Intentional Acts Exclusion Inapplicable to Struggle and Fall Through Plate Glass Window
The Appellate Division, Third Department, recently considered an appeal involving the application of an intentional acts exclusion under a homeowner’s liability policy. In Clayburn v. Nationwide Mutual Fire Ins. Co., ___ A.D.3d ___ (November 12, 2008), plaintiff, Robert T. Clayburn, was walking with his brother, Mark Clayburn, when he became involved in a verbal exchange with Robert Tamsett. Ultimately, Tamsett pushed Robert Clayburn to the ground and subsequently placed him in a bear hug. The two struggled, lost their balance and fell through a plate glass window of a nearby store with the plaintiff sustaining severe facial lacerations.
Tamsett notified Nationwide Mutual Fire Insurance Company (“Nationwide”), the homeowners’ insurer for Tamsett’s parents, of the potential claim. Nationwide disclaimed coverage based upon its policy’s exclusion for intentional acts and refused to defend Tamsett in the plaintiff’s negligence action which ensued. The negligence action culminated in a non-jury trial with Supreme Court finding Tamsett negligent and entering a judgment against him.
Thereafter, plaintiff commenced an action against Nationwide for a declaration that Nationwide was obligated to indemnify Tamsett for his liability in the underlying negligence action and to satisfy the judgment against him. Both plaintiff and Nationwide moved for summary judgment. The lower court denied both motions and ordered a trial de novo while also suggesting to the parties that rather than retrying the matter, the Court would review the record from the negligence trial and decide the matter based on that record. The parties agreed and after the Court’s review of the record, the Court granted plaintiff’s motion and denied the cross motion, holding that Nationwide was required to indemnify Tamsett. Nationwide appealed. The Appellate Division initially noted that Nationwide could not rely upon its policy’s criminal acts exclusion, despite the fact that Tamsett had pleaded guilty to harassment based on his involvement in the incident. Nationwide had failed to include that exclusion in its disclaimer letter and thus waived the right to assert the exclusion.

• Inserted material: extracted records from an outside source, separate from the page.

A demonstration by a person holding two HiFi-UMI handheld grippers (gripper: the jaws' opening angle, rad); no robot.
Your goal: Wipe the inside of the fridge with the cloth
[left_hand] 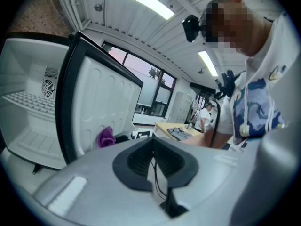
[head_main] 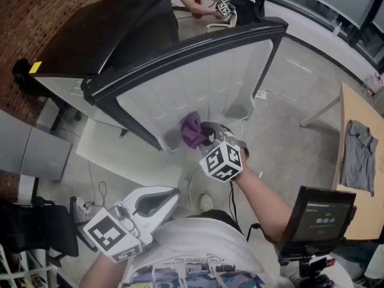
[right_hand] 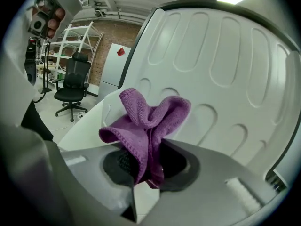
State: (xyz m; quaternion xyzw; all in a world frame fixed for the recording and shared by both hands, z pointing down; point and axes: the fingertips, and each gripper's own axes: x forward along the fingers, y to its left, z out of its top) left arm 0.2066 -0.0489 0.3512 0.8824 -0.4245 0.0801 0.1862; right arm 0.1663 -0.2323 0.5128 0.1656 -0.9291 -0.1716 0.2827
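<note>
— What's nearest?

— My right claw (right_hand: 149,173), clamped on the purple cloth (right_hand: 146,121), which bunches up just above the jaws.

— And ahead of it?

— The fridge's ribbed door panel (right_hand: 225,69), close behind the cloth.

— Your left claw (left_hand: 153,166)?

— Jaws together, holding nothing.

— Progress?

— Early, I'd judge. The wire shelf (left_hand: 28,102), farther inside, looks unwiped.
</note>
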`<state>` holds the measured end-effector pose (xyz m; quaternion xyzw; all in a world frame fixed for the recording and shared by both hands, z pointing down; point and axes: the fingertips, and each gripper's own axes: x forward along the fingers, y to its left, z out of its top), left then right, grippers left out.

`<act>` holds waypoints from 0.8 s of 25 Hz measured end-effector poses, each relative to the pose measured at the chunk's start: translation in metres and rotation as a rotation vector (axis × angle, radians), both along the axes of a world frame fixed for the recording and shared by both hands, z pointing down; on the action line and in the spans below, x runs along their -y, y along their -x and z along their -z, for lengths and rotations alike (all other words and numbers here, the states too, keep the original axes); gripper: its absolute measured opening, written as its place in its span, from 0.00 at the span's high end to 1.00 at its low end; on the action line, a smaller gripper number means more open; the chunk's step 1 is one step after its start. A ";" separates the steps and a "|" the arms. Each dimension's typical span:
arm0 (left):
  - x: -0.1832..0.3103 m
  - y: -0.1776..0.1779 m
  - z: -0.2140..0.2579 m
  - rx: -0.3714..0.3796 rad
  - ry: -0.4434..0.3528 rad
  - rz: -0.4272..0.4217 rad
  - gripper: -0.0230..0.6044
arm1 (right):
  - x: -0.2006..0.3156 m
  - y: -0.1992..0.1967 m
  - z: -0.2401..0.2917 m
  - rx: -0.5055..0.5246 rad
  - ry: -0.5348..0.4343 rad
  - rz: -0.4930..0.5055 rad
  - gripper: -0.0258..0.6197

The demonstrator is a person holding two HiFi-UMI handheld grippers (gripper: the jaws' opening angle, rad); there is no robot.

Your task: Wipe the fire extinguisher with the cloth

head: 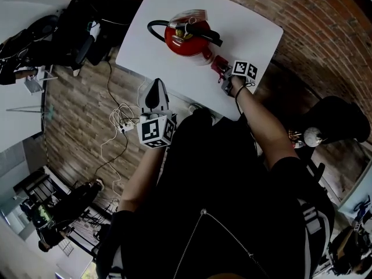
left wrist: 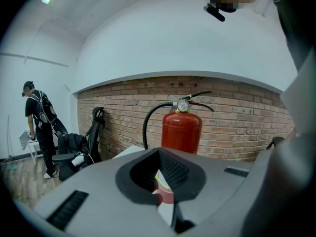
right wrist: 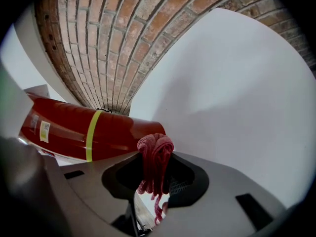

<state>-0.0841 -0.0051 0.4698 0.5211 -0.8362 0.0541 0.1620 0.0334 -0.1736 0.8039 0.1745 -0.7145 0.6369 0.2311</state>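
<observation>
A red fire extinguisher (head: 187,39) with a black hose and handle stands on the white table (head: 250,28). My right gripper (head: 224,77) is just right of its base and is shut on a bunched red cloth (head: 219,64). In the right gripper view the cloth (right wrist: 156,152) sticks up between the jaws, close to the red cylinder (right wrist: 89,132) with its yellow band. My left gripper (head: 156,95) is at the table's near edge, shut and holding nothing. In the left gripper view the extinguisher (left wrist: 181,130) stands upright beyond that gripper (left wrist: 165,177), apart from it.
A brick wall (left wrist: 237,127) runs behind the table. Black chairs with bags (head: 75,28) stand at the left, and cables with a power strip (head: 123,124) lie on the wooden floor. A person (left wrist: 42,127) stands far off at the left.
</observation>
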 end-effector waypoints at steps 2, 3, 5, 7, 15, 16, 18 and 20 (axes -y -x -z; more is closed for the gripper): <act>-0.006 0.005 0.001 0.000 0.003 0.005 0.95 | -0.003 0.004 -0.005 -0.013 -0.009 -0.008 0.77; -0.009 0.007 0.001 0.000 0.004 0.007 0.95 | -0.005 0.005 -0.007 -0.019 -0.012 -0.016 0.77; -0.014 0.010 0.000 0.000 0.007 0.009 0.95 | -0.007 0.008 -0.010 -0.032 -0.016 -0.033 0.77; -0.020 0.013 0.000 -0.002 0.009 0.011 0.95 | -0.008 0.008 -0.013 -0.046 -0.027 -0.057 0.77; -0.030 0.017 -0.005 -0.010 0.010 0.006 0.95 | -0.006 0.011 -0.017 -0.082 -0.073 -0.136 0.77; -0.030 0.017 -0.005 -0.011 0.010 0.005 0.95 | -0.006 0.011 -0.017 -0.080 -0.064 -0.139 0.77; -0.029 0.018 -0.006 -0.013 0.006 -0.001 0.95 | -0.007 0.012 -0.014 -0.072 -0.049 -0.143 0.77; -0.027 0.019 -0.005 -0.014 -0.001 -0.006 0.95 | -0.007 0.012 -0.008 -0.063 -0.040 -0.149 0.77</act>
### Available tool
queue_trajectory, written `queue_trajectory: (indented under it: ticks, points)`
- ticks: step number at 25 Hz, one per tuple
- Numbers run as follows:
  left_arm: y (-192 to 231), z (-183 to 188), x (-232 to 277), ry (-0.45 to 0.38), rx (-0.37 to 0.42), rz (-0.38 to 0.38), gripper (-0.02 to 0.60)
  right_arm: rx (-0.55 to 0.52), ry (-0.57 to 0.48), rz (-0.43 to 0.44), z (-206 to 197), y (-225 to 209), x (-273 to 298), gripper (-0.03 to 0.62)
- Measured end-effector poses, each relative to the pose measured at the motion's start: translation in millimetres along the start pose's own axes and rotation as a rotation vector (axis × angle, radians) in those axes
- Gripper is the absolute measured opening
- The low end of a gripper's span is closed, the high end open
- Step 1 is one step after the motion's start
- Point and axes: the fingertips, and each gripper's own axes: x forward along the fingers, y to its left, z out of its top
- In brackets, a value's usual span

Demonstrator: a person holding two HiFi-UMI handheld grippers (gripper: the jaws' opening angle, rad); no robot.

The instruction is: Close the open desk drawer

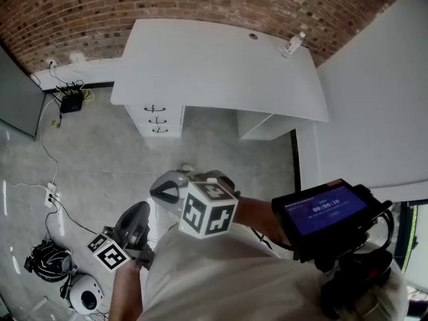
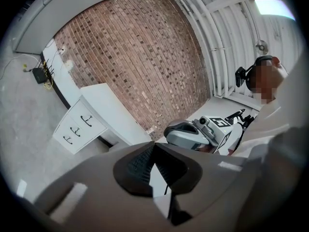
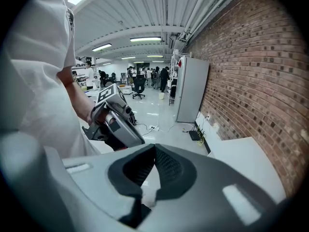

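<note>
A white desk (image 1: 221,65) stands against the brick wall, and its drawer unit (image 1: 158,119) with three black handles sits under the left end. All three drawer fronts (image 2: 77,127) look flush; I cannot see one standing out. Both grippers hang close to the person's body, well short of the desk. My left gripper (image 1: 142,212) is shut with nothing in it, its pads meeting at the tip (image 2: 153,146). My right gripper (image 1: 166,190) is shut and empty too (image 3: 154,148). Each gripper shows in the other's view: the right gripper (image 2: 193,134) and the left gripper (image 3: 113,124).
A small bottle (image 1: 293,44) lies on the desk's far right corner. A black box with cables (image 1: 71,101) sits on the floor left of the desk, beside a grey cabinet (image 1: 17,95). More cables and gear (image 1: 47,259) lie at lower left. A white partition (image 1: 374,99) borders the right.
</note>
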Motion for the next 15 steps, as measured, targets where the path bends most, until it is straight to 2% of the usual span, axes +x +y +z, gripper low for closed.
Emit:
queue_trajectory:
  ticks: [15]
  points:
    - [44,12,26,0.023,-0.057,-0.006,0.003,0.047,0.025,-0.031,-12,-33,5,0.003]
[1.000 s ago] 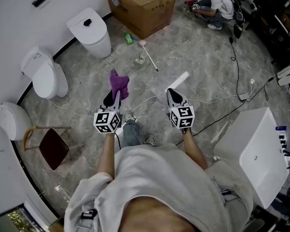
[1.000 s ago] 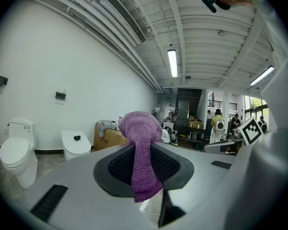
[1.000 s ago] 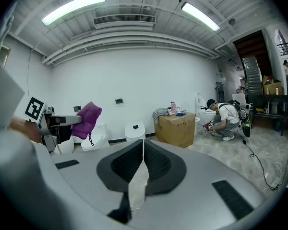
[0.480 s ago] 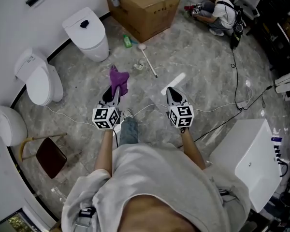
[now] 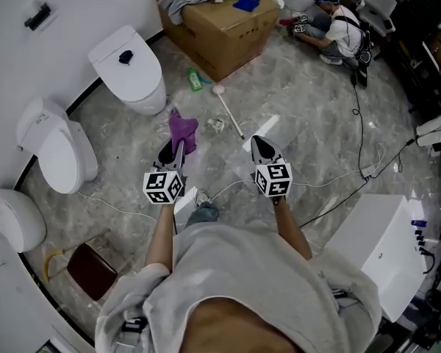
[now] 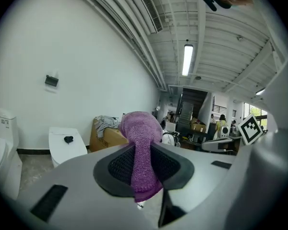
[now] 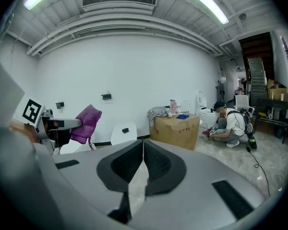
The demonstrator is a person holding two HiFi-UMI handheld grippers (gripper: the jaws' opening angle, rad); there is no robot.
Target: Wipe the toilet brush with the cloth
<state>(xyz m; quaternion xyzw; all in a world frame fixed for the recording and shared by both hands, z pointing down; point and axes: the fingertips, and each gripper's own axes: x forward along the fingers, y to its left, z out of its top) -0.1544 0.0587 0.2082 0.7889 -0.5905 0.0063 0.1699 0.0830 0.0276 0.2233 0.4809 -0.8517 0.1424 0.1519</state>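
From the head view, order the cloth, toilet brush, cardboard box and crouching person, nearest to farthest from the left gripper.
1. Cloth, clamped in the left gripper.
2. Toilet brush, on the floor ahead-right.
3. Cardboard box, farther ahead.
4. Crouching person, far right beyond the box.

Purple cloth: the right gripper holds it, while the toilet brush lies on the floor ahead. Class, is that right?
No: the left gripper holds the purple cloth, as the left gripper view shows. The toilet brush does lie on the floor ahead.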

In considering the application of the policy’s intentional acts exclusion, the Court noted that the policy excluded coverage for bodily injury “caused intentionally by or at the direction of an insured, including willful acts the result of which the insured knows or ought to know will follow from the insured’s conduct.” The burden upon Nationwide to exclude coverage based upon the policy exclusion, required it to establish that “there is no possible legal or factual basis to support a finding that, from the point of view of the insured, the bodily injuries inflicted were unexpected, unintended and unforeseen ***.” The Court recognized that where harm is “inherent in the nature and force” of the wrongful act, courts will not excuse the actions as the unintended results of an intentional act (citing Pennsylvania Millers Mutual Ins. Co. v. Rigo, 256 A.D.2d at 771 and New York Central Mutual Fire Ins. Co. v. Wood, 36 A.D.3d 1048, 1049 (2007).
The Appellate Division accepted the lower court’s finding that Tamsett did not expect, intend or foresee that plaintiff would be injured when the pair crashed through a plate glass window. “Tamsett and plaintiff did not exchange any punches, or even any words. Tamsett merely wrapped his arms around plaintiff in response to plaintiff approaching him after Tamsett pushed Clayburn to the ground. *** Plaintiff’s injuries were not inherently likely to result from the nature and force of a defensive bear hug. Under the circumstances, the intentional acts exclusion does not apply ***.”
The foregoing is an illustration of the restrictive approach by New York Appellate Courts to the application of the intentional acts exclusion under liability policies. The courts are very liberal in considering what are the unintended consequences of an intentional act and will only exclude coverage where the ultimate harm is clearly intended by the insured. This case also demonstrates the potential hazard of disclaiming the obligation to defend, even where negligence is alleged against the insured, resulting in a monetary award against the insured with no opportunity for the insurance company to litigate the issue of damage.